I'm responsible for a VPC estate, with long experience of using various instance types and a good understanding of their characteristics. These characteristics can easily be tested and profiled by anyone and relied-upon as (generally) constant with the exception of the t1.micro
type.
The t1.micro
instance-type is highly variable in both CPU and network performance, since it is essentially using aggregate 'spare' capacity on the host on which it is running (which of course will be running a variety of other instances and instance-types also).
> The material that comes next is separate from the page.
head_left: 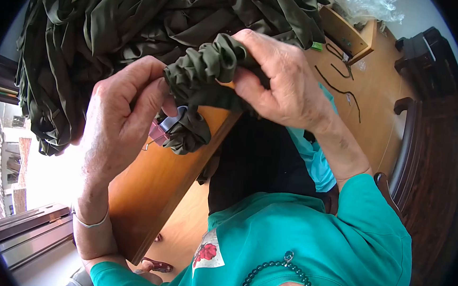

It is also subject to aggressive demand throttling on CPU and network usage -
there is a distinctive profile in force which limits extended high-load usage, and which then adaptively returns capacity to the instance after such a high-load threshold has been reached and capped.
When configuring my VPC estate, I initially downgraded the NAT instance from m1.small
to t1.micro
, reasoning that a simple network gateway appliance was unlikely to demand the capacity of the m1.small
type, and since it was always-on then I should pay the lowest price possible. However, observation (and later confirmation by an Amazon engineer) showed that as the estate grew and NAT load went up, the t1.micro
throttle profile presented a definite and measurable bottleneck. Switching back to m1.small
, with its' pre-allocated and constant network bandwidth, eliminated that bottleneck.
In short, your NAT instance will choke your VPC estate internet access if it is a t1.micro
- traffic into and out of the VPC (other than over a VPN) will quickly trigger the bandwidth throttle as soon as throughput rises for longer than the duration limit, and will stay throttled until demand drops (after which the throttle will adaptively release). Your network throughput through the NAT will be choppy and sluggish in all but minimum load scenarios.